Singapore Airlines undertakes fleet review as it posts heavy 1Q loss


Singapore Airlines is reviewing its fleet needs in the face of the breathtaking plummet in traffic caused by the COVID-19 crisis, which led to a group net loss of over S$1 billion for the first quarter ended 30 June.

“We are reviewing the potential shape and size of our network over the longer term given COVID-19 and its impact on our passenger traffic and revenue, which will provide better clarity on the fleet size and mix that the group will need,” says the airline in a statement.

The future of Singapore Airlines’ A380s appears uncertain. “This review is likely to lead to a material impairment of the carrying values of older generation aircraft, particularly the A380 aircraft which would account for approximately $1 billion. We expect to complete the review by half-year,” it says.

The COVID-19 crisis has accelerated A380 retirements in the world fleet. Lufthansa announced in April that six A380s scheduled for sale to Airbus in 2022 would be permanently decommissioned. Two months later, Air France bid adieu to its 10-strong fleet of A380s.

Like other top-tier carriers, the A380 has served as a flagship product for Singapore Airlines. The carrier was the launch customer for the type when it took delivery in October 2007. Its youngest A380s arrived from Airbus with new cabin products, including a new first-class suite, beginning in November 2017.

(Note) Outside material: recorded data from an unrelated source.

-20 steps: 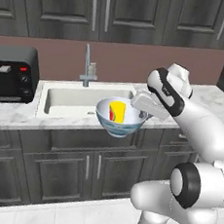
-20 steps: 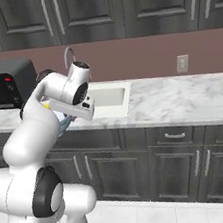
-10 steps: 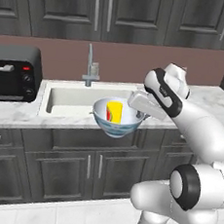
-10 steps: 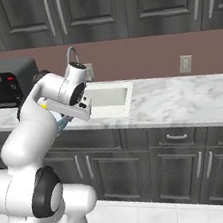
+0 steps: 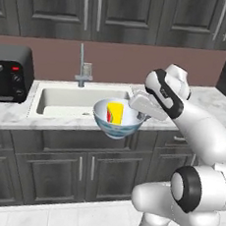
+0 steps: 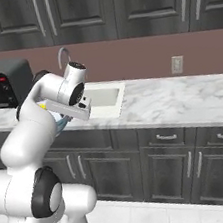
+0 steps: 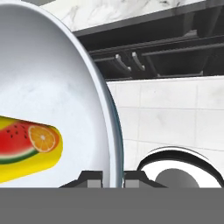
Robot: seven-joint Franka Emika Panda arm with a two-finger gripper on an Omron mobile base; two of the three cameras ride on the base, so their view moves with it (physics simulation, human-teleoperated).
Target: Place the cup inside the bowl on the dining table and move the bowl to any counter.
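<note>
With the cup (image 5: 115,112) inside, fingers (image 7: 92,178) pinch the bowl (image 5: 115,127).

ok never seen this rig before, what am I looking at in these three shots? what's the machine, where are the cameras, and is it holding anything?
It is a rendered kitchen with a white robot arm on a base that can drive. Two cameras ride on the base behind the arm, one to its left, one to its right. The third sits on the hand and looks along the end effector.

The end effector is shut on the rim of the bowl, one finger inside and one outside. The bowl hangs in the air at the front edge of the counter, near the sink. The yellow cup sits inside it. A toaster oven stands on the counter to the left.
</note>
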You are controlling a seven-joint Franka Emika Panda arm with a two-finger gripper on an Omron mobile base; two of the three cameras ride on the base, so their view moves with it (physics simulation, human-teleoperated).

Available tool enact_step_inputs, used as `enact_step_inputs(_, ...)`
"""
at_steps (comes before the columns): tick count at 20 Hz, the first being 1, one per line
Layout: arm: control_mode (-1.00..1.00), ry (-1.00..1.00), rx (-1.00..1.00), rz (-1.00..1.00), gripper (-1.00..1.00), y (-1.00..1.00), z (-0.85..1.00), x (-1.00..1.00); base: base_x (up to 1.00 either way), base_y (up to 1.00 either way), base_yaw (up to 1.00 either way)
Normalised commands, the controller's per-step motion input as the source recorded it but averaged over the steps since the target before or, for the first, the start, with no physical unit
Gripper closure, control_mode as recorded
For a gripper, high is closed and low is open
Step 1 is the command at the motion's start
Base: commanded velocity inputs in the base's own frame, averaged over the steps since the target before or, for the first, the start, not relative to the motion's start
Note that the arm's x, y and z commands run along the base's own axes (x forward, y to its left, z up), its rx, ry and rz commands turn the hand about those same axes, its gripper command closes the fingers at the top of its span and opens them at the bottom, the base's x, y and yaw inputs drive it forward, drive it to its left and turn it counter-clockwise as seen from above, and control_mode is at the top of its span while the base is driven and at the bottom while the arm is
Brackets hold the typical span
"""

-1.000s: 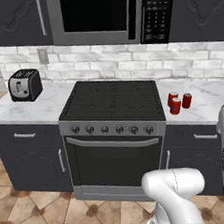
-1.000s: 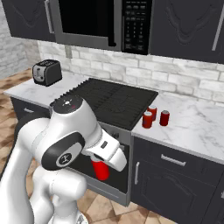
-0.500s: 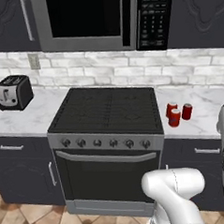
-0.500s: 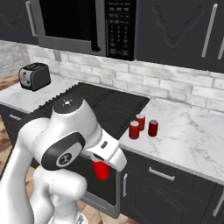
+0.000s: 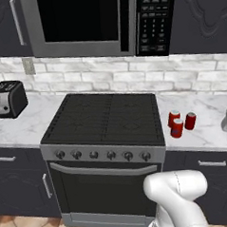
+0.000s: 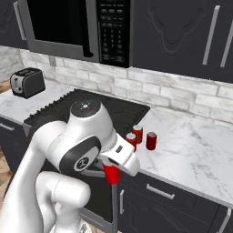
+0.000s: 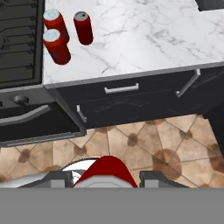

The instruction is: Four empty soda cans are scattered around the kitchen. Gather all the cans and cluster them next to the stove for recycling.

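While the white arm hangs low in front of the dark cabinets, its two-finger gripper is clamped tight on a small red cylindrical soda can, held in the air below counter height; the hand view shows red can body between the finger tips. Three more red cans with silver tops stand clustered on the white marble counter, just right of the black range with grated cooktop.
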Motion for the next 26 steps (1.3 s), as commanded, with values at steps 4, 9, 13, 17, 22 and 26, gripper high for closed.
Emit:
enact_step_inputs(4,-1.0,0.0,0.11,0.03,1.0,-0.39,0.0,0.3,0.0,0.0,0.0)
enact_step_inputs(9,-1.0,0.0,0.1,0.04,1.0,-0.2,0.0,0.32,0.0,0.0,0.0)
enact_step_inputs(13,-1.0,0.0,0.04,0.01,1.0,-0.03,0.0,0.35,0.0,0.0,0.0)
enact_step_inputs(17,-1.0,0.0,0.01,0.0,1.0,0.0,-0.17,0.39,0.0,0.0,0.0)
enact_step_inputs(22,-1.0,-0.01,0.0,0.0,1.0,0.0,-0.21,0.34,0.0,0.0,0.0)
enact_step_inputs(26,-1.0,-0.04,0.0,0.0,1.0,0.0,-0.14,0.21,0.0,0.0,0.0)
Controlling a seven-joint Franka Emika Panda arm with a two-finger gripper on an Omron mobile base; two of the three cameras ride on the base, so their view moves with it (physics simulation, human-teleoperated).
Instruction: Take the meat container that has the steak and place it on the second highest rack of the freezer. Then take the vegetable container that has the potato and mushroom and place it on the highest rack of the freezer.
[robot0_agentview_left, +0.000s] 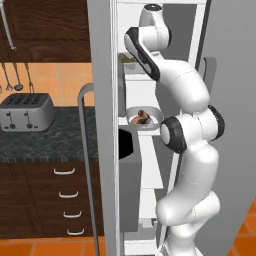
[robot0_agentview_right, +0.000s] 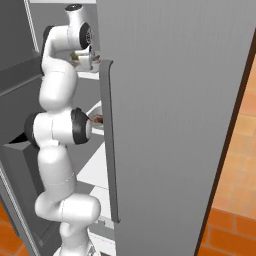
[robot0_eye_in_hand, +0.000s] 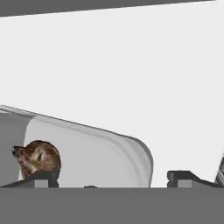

During the first quarter, the group – including Singapore Airlines, its regional wing SilkAir and low-cost carrier Scoot – saw demand for air travel evaporate as travel restrictions and border controls were imposed around the world to contain the spread of COVID-19.

“Consequently, passenger carriage (measured in revenue passenger-kilometres) fell by 99.4% year-on-year for Singapore Airlines, 99.8% for SilkAir and 99.9% for Scoot, resulting in a 99.5% decline for the group,” it says.

Recovery could take years. The International Air Transport Association (IATA) now believes global passenger traffic will not return to pre-COVID-19 levels until 2024, a year later than previously projected, and short-haul recovery will slide by a year from 2022 to 2023.

Singapore Airlines’ current view for planning purposes is that by the end of FY20/21, the group’s passenger capacity may reach less than half of its pre-COVID-19 levels.

Given the challenges, it says it has reached an agreement with Airbus to adjust its aircraft delivery stream, and discussions with Boeing are ongoing. “This will help to moderate fleet growth in the near term.”

The group operates a fleet of 220 aircraft, of which 119 are parked at Singapore Changi Airport, while 29 aircraft are stored in Alice Springs, Australia.

It is currently operating 32 aircraft on passenger services. All seven of its freighters are also flying, and 33 passenger aircraft have been deployed on cargo-only services. Airline Geeks in June reported that six of Singapore Airlines’ 19 A380s were sent to Alice Springs for long-term storage.